### WHAT YOU NEED TO DO
Retype the data below exactly; skip every image.

• • •

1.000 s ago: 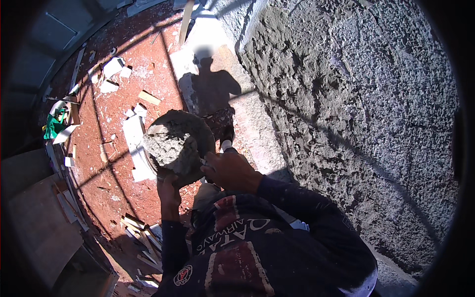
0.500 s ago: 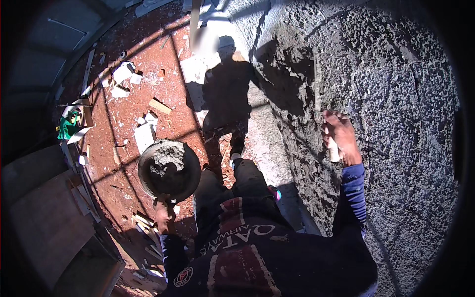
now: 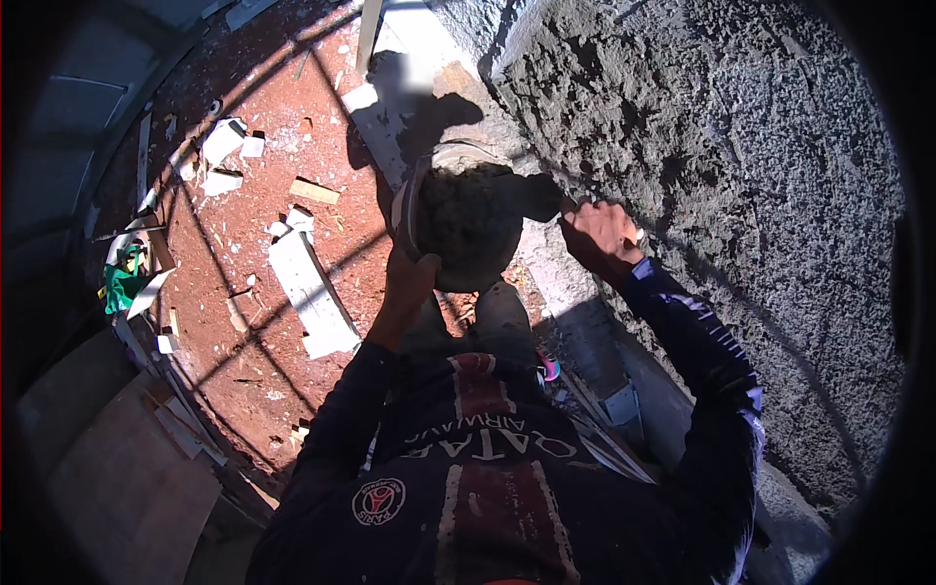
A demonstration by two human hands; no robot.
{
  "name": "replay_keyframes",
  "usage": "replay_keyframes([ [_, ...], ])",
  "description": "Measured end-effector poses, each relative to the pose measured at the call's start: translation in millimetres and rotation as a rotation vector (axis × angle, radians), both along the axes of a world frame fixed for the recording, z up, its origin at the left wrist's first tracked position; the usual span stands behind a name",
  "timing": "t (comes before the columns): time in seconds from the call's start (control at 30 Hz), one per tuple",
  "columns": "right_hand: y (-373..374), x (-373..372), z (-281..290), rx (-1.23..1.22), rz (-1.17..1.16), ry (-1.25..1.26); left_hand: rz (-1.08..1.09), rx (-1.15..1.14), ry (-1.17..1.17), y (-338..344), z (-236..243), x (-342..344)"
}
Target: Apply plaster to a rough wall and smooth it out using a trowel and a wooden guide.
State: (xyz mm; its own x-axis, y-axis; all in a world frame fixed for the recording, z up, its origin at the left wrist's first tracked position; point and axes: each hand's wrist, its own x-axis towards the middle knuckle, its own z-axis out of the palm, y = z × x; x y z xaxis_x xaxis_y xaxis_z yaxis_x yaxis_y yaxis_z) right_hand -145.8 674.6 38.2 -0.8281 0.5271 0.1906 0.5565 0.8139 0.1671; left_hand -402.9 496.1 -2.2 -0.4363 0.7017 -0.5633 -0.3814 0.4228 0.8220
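Note:
A round mortar pan [image 3: 410,216] is in front of my legs, tilted, with wet grey mortar [image 3: 468,219] inside. My left hand [image 3: 409,281] grips its near left rim, thumb over the edge. On the right, my right hand [image 3: 602,236] is closed round the handle of a trowel [image 3: 538,197]. The dark blade reaches left to the pan's right edge; shadow hides whether it touches the mortar. Right of that hand rises a rough wall [image 3: 780,224], with darker, wet-looking mortar [image 3: 604,107] on its left part.
Reddish ground [image 3: 234,292] stretches to the left, scattered with broken white pieces [image 3: 224,141], a wood offcut [image 3: 315,190] and a long white board [image 3: 310,283]. A green bag-like thing [image 3: 125,283] lies far left. Boards [image 3: 136,468] lean at lower left.
My left hand has brought the pan up and right, from low on the left to the middle. My right hand has come down and left from the wall, bringing the trowel to the pan.

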Motion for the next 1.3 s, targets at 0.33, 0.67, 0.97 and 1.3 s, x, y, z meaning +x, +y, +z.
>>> replay_keyframes([
  [0.33, -114.6, -75.8, 6.2, -0.812, -0.442, 0.199, -0.255, 0.076, 0.129, 5.0, 3.7, -49.9],
  [0.67, -126.4, -83.9, -12.1, -1.013, -0.457, 0.06, -0.063, 0.001, -0.188, -30.2, -6.2, -76.2],
  [0.97, -74.8, -155.0, 43.7, -1.037, -0.031, 0.198, 0.349, -0.084, -0.171, -73.6, -20.4, -89.6],
  [1.3, 110.3, -147.1, 20.6, -1.74, 0.315, 0.33, 0.14, -0.199, 0.545, -136.9, -42.4, -63.5],
])
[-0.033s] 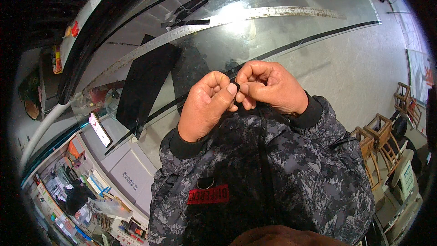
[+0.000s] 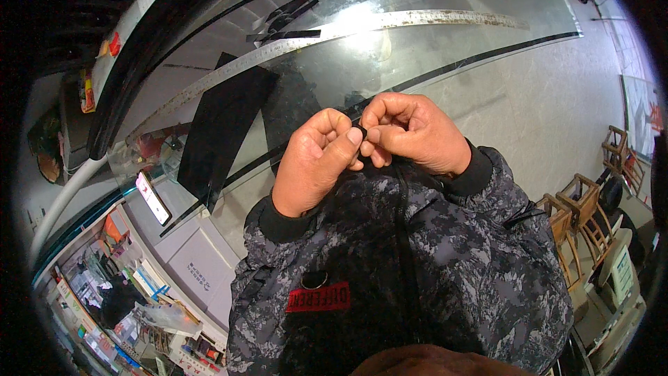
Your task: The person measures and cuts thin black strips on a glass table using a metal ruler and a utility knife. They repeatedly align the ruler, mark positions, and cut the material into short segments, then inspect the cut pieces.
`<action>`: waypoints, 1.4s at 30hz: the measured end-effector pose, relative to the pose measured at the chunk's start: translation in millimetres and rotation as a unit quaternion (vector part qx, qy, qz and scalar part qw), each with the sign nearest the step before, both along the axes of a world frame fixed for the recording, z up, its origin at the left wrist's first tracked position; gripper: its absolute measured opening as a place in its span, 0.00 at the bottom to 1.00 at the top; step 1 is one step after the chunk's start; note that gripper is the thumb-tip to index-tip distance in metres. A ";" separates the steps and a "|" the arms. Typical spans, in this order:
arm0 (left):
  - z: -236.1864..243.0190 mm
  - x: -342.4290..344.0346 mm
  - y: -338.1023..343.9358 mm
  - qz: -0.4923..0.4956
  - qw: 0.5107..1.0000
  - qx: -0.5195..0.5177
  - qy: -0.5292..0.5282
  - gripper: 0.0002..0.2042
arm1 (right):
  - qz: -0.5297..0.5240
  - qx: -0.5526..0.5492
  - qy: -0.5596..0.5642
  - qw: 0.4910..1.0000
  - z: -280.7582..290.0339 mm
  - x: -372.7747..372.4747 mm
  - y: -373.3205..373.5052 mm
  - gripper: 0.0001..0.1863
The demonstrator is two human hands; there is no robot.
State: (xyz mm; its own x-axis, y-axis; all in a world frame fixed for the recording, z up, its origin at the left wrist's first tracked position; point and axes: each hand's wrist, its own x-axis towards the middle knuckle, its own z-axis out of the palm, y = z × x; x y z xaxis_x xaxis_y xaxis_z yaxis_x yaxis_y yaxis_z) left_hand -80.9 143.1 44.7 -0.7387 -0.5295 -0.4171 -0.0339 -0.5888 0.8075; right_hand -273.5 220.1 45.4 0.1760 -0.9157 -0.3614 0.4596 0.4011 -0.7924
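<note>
My left hand (image 2: 316,163) and my right hand (image 2: 414,136) meet in front of my chest, fingertips pressed together. Both pinch the small end of a thin black strip (image 2: 359,130). A narrow black band (image 2: 405,237) runs down from my hands over my camouflage jacket (image 2: 473,264); I cannot tell whether it is the same strip or the jacket's seam. The hands hover above the near edge of a glass counter top (image 2: 445,42).
On the glass lie a long metal ruler (image 2: 417,19), a black sheet (image 2: 223,122) and several black strips (image 2: 285,21). A phone with a lit screen (image 2: 152,197) lies at the left. Shelves with goods show below the counter, and wooden chairs (image 2: 581,216) stand at the right.
</note>
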 end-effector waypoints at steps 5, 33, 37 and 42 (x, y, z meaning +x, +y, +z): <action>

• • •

### RESPONSE TO THE EXERCISE
1.000 s ago: 
0.500 s ago: 
now: 
A demonstration by two human hands; no robot.
{
  "name": "replay_keyframes",
  "usage": "replay_keyframes([ [_, ...], ])",
  "description": "Measured end-effector poses, each relative to the pose measured at the call's start: translation in millimetres and rotation as a rotation vector (axis × angle, radians), both along the axes of a world frame fixed for the recording, z up, its origin at the left wrist's first tracked position; the usual span stands behind a name",
  "timing": "t (comes before the columns): time in seconds from the call's start (control at 30 Hz), one per tuple",
  "columns": "right_hand: y (-373..374), x (-373..372), z (-281..290), rx (-1.23..1.22), rz (-1.17..1.16), ry (-1.25..1.26); left_hand: rz (-1.08..1.09), rx (-1.15..1.14), ry (-1.17..1.17), y (-338..344), z (-236..243), x (-342..344)"
}
Target: Apply plaster to a rough wall and smooth it out using a trowel and a wooden guide.
State: (xyz mm; its own x-axis, y-axis; all in a world frame fixed for the recording, z up, its origin at the left wrist's first tracked position; point and axes: each hand's wrist, its own x-axis towards the middle knuckle, its own z-axis out of the palm, y = z × x; x y z xaxis_x xaxis_y xaxis_z yaxis_x yaxis_y yaxis_z) right_hand -145.8 674.6 38.2 -0.8281 0.5271 0.1906 0.5565 0.8139 0.1671; left_hand -402.9 496.1 -2.2 -0.4363 0.7017 -0.5633 -0.3814 0.4228 0.8220
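Note:
A round mortar pan [image 3: 410,216] is in front of my legs, tilted, with wet grey mortar [image 3: 468,219] inside. My left hand [image 3: 409,281] grips its near left rim, thumb over the edge. On the right, my right hand [image 3: 602,236] is closed round the handle of a trowel [image 3: 538,197]. The dark blade reaches left to the pan's right edge; shadow hides whether it touches the mortar. Right of that hand rises a rough wall [image 3: 780,224], with darker, wet-looking mortar [image 3: 604,107] on its left part.
Reddish ground [image 3: 234,292] stretches to the left, scattered with broken white pieces [image 3: 224,141], a wood offcut [image 3: 315,190] and a long white board [image 3: 310,283]. A green bag-like thing [image 3: 125,283] lies far left. Boards [image 3: 136,468] lean at lower left.
My left hand has brought the pan up and right, from low on the left to the middle. My right hand has come down and left from the wall, bringing the trowel to the pan.
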
Motion for the next 1.3 s, targets at 0.33, 0.67, 0.97 and 1.3 s, x, y, z meaning +x, +y, +z.
>>> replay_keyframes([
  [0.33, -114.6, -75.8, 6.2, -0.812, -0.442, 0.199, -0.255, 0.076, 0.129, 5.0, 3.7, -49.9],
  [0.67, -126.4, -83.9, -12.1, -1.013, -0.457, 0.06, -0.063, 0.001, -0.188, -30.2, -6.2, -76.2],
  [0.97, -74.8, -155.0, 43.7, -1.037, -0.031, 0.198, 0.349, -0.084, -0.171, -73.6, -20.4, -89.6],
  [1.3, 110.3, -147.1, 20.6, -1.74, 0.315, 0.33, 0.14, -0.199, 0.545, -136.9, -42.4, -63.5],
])
[-0.033s] 
[+0.000s] 
Your task: The person measures and cuts thin black strips on a glass table using a metal ruler and a utility knife. They repeatedly align the ruler, mark positions, and cut the material into short segments, then inspect the cut pieces.
`<action>`: waypoints, 1.4s at 30hz: the measured end-effector pose, relative to the pose measured at the chunk's start: translation in millimetres and rotation as a unit quaternion (vector part qx, qy, qz and scalar part qw), each with the sign nearest the step before, both along the axes of a world frame fixed for the recording, z up, its origin at the left wrist's first tracked position; gripper: its absolute measured opening as a place in its span, 0.00 at the bottom to 1.00 at the top; step 1 is one step after the chunk's start; note that gripper is the thumb-tip to index-tip distance in metres. A ";" separates the steps and a "|" the arms. Typical spans, in this order:
arm0 (left):
  - z: -236.1864..243.0190 mm
  - x: -342.4290..344.0346 mm
  - y: -338.1023..343.9358 mm
  - qz: -0.4923..0.4956
  - qw: 0.5107..1.0000
  - qx: -0.5195..0.5177
  - qy: -0.5292..0.5282
  - gripper: 0.0002..0.2042
arm1 (right):
  - qz: -0.5297..0.5240
  - qx: -0.5526..0.5492
  - qy: -0.5596..0.5642
  - qw: 0.4910..1.0000
  - z: -280.7582..290.0339 mm
  - x: -372.7747..372.4747 mm
  - y: -373.3205..373.5052 mm
  - gripper: 0.0001..0.1863
The demonstrator is two human hands; there is no robot.
State: (xyz mm; its own x-axis, y-axis; all in a world frame fixed for the recording, z up, its origin at the left wrist's first tracked position; point and axes: each hand's wrist, its own x-axis towards the middle knuckle, its own z-axis out of the palm, y = z × x; x y z xaxis_x xaxis_y xaxis_z yaxis_x yaxis_y yaxis_z) left_hand -80.9 143.1 44.7 -0.7387 -0.5295 -0.4171 -0.0339 -0.5888 0.8075; right_hand -273.5 220.1 45.4 0.1760 -0.9157 -0.3614 0.4596 0.4011 -0.7924
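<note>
My left hand (image 2: 316,163) and my right hand (image 2: 414,136) meet in front of my chest, fingertips pressed together. Both pinch the small end of a thin black strip (image 2: 359,130). A narrow black band (image 2: 405,237) runs down from my hands over my camouflage jacket (image 2: 473,264); I cannot tell whether it is the same strip or the jacket's seam. The hands hover above the near edge of a glass counter top (image 2: 445,42).
On the glass lie a long metal ruler (image 2: 417,19), a black sheet (image 2: 223,122) and several black strips (image 2: 285,21). A phone with a lit screen (image 2: 152,197) lies at the left. Shelves with goods show below the counter, and wooden chairs (image 2: 581,216) stand at the right.
</note>
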 end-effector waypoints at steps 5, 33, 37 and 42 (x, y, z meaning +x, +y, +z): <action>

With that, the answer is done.